Function gpu_launch_sized_workgroup_mem 

Source
pub fn gpu_launch_sized_workgroup_mem<T>() -> *mut T
🔬This is a nightly-only experimental API. (gpu_launch_sized_workgroup_mem #135513)
Available on AMD GPU or NVidia GPU only.
Expand description

Returns the pointer to workgroup memory allocated at launch-time on GPUs.

Workgroup memory is a memory region that is shared between all threads in the same workgroup. It is faster to access than other memory but pointers do not work outside the workgroup where they were obtained. Workgroup memory can be allocated statically or after compilation, when launching a gpu-kernel. gpu_launch_sized_workgroup_mem returns the pointer to the memory that is allocated at launch-time. The size of this memory can differ between launches of a gpu-kernel, depending on what is specified at launch-time.
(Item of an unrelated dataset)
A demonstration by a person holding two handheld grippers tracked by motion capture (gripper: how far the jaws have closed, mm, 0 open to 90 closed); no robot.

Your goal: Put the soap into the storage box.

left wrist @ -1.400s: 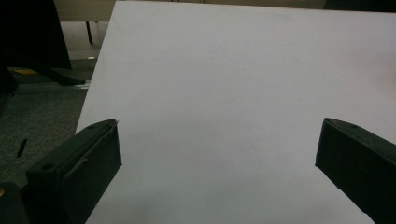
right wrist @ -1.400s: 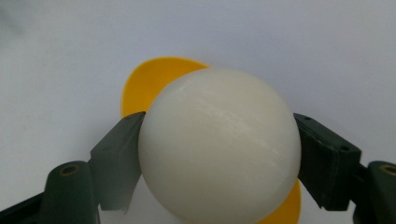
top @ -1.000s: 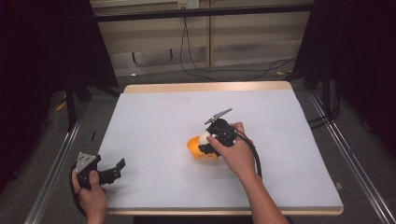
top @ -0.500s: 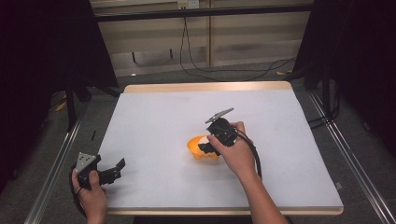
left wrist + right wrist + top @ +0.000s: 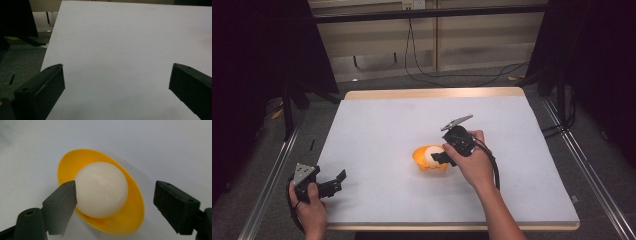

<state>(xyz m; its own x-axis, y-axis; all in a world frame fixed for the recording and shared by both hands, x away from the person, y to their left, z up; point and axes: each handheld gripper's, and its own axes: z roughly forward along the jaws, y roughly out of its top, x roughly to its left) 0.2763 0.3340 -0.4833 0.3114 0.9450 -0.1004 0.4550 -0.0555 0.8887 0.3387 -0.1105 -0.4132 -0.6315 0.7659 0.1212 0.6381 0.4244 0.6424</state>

However, the alignment is fixed by the kernel itself, at compile-time.

The returned pointer is the start of the workgroup memory region that is allocated at launch-time. All calls to gpu_launch_sized_workgroup_mem in a workgroup, independent of the generic type, return the same address, so alias the same memory. The returned pointer is aligned by at least the alignment of T.

If gpu_launch_sized_workgroup_mem is invoked multiple times with different types that have different alignment, then you may only rely on the resulting pointer having the alignment of T after a call to gpu_launch_sized_workgroup_mem::<T> has occurred in the current program execution.

§Safety

The pointer is safe to dereference from the start (the returned pointer) up to the size of workgroup memory that was specified when launching the current gpu-kernel. This allocated size is not related in any way to T.
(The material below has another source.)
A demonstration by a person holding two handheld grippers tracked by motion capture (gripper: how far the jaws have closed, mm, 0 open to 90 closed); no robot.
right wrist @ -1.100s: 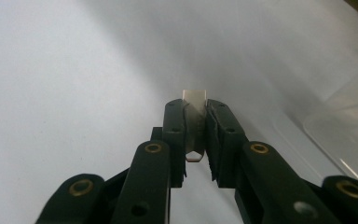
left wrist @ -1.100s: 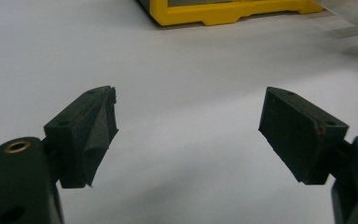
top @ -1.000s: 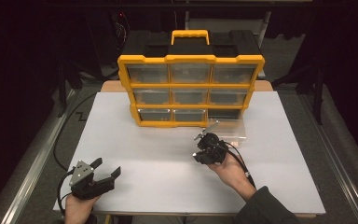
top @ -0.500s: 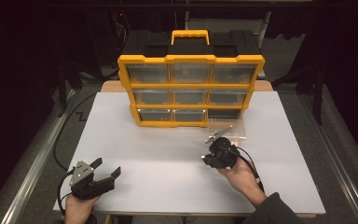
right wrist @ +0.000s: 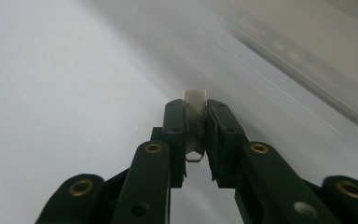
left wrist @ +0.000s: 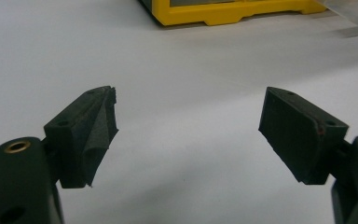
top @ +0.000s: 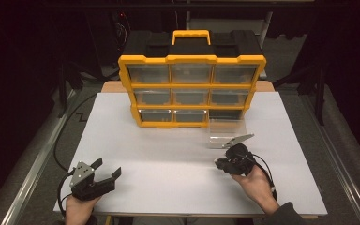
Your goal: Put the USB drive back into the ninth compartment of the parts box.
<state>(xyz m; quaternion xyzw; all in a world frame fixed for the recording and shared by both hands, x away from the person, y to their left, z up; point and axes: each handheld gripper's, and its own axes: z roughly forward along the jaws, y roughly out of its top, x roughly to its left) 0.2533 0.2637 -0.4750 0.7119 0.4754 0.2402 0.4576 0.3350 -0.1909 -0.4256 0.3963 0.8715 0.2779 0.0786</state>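
Tongs [right wrist: 196, 116] pinch what looks like a thin, flat metal strip [right wrist: 196, 105].

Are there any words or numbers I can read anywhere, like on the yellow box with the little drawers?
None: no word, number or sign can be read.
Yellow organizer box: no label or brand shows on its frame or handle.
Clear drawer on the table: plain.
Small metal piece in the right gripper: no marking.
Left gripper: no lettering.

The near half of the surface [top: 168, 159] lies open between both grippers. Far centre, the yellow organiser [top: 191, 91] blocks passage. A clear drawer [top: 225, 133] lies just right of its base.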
The user must take care of synchronizing access to workgroup memory between threads in a workgroup. The usual data race requirements apply.

§Other APIs

CUDA and HIP call this dynamic shared memory, shared between threads in a block. OpenCL and SYCL call this local memory, shared between threads in a work-group. GLSL calls this shared memory, shared between invocations in a work group. DirectX calls this groupshared memory, shared between threads in a thread-group.